La Reine Sanglante
Je… Oh ! oh ! Mais tu n’es pas Gautier !… Qui es-tu ?… Ah ! Je te reconnais ! Tu es Valois !… »
Elle eut un éclat de rire et hurla :
« Valois ! mon amant ! Ah ! il manquait à mon agonie !…
– Silence ! rugit Valois en jetant un regard vers la porte.
– Mon amant ! cria Marguerite. Venez tous ! Spectres de ceux que j’ai aimés, et toi aussi Buridan ! Et toi Philippe ! Gautier ! Entrez, je veux… »
La voix, soudain, s’étrangla dans sa gorge. Dans sa main tremblante, Valois, affolé, avait d’abord tiré sa dague. Mais il la jeta. Il ne fallait pas de sang !… Alors, les yeux hagards, il chercha comment il pourrait tuer Marguerite… et, brusquement, il trouva !…

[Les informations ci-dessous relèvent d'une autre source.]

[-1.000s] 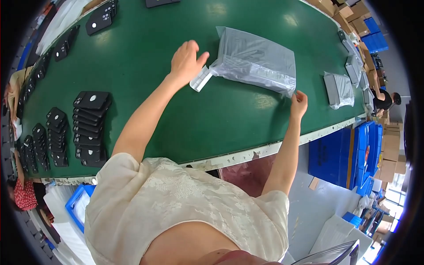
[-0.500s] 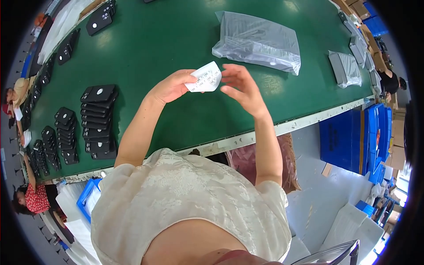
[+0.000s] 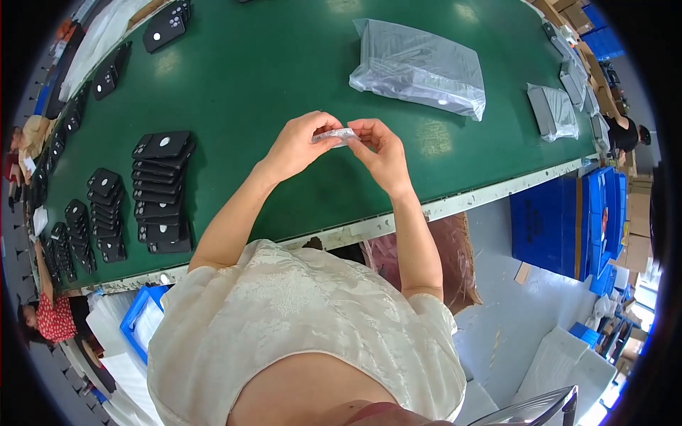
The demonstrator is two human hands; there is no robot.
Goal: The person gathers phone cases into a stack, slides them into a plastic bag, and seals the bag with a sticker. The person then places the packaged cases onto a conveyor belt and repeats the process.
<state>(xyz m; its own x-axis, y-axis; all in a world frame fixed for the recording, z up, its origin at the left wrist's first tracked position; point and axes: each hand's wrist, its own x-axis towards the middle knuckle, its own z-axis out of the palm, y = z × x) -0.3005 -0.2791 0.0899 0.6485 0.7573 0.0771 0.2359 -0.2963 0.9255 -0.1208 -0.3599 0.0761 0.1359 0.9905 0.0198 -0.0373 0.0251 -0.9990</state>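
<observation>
A small white sheet with rows of dark print (image 3: 334, 135), possibly labels, is held over the green table (image 3: 284, 85). My left hand (image 3: 302, 145) pinches its left end between thumb and fingers. My right hand (image 3: 381, 153) is closed on the right end, fingertips together. The sheet is tilted nearly edge-on, so its print is hard to read. Left of my hands, black phone cases (image 3: 165, 192) lie in an overlapping row, several with a white round spot. A package in clear plastic (image 3: 419, 67) lies beyond my right hand.
More rows of black cases (image 3: 105, 213) run along the left, others (image 3: 167, 27) at the far left. Another bagged package (image 3: 553, 112) lies near the right edge. Blue crates (image 3: 561, 224) stand right of the table. A person in red (image 3: 55, 319) is at the left.
My right hand has moved in from beside the sheet and closed on its right end. The sheet has tipped from facing me to nearly edge-on.
</observation>
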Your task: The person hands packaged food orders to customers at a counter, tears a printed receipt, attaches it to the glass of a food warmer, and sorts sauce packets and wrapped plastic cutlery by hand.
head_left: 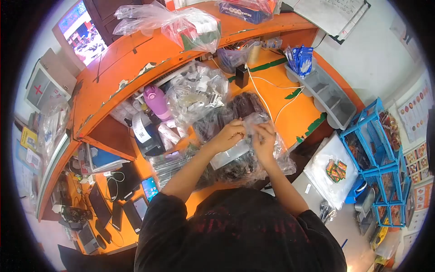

Les cheveux, les splendides cheveux de Marguerite, à pleines mains, il les saisit, les tordit en corde et les enroula autour du cou… il serra… cela formait deux cordes qu’il noua… Il serra toujours plus fort… Puis, lentement, il défit le nœud, ramena les cheveux sur les épaules… Il se pencha plus bas, livide, effroyable à voir, il se pencha jusqu’à toucher presque la bouche de Marguerite et il eut un grondement furieux en voyant qu’elle respirait encore. Un faible son sortit des lèvres tuméfiées de la reine. Et Valois recueillit ce dernier souffle, les dernières paroles de Marguerite de Bourgogne :
« Myrtille, saints et anges… ayez pitié de Myrtille… protégez ma fille… »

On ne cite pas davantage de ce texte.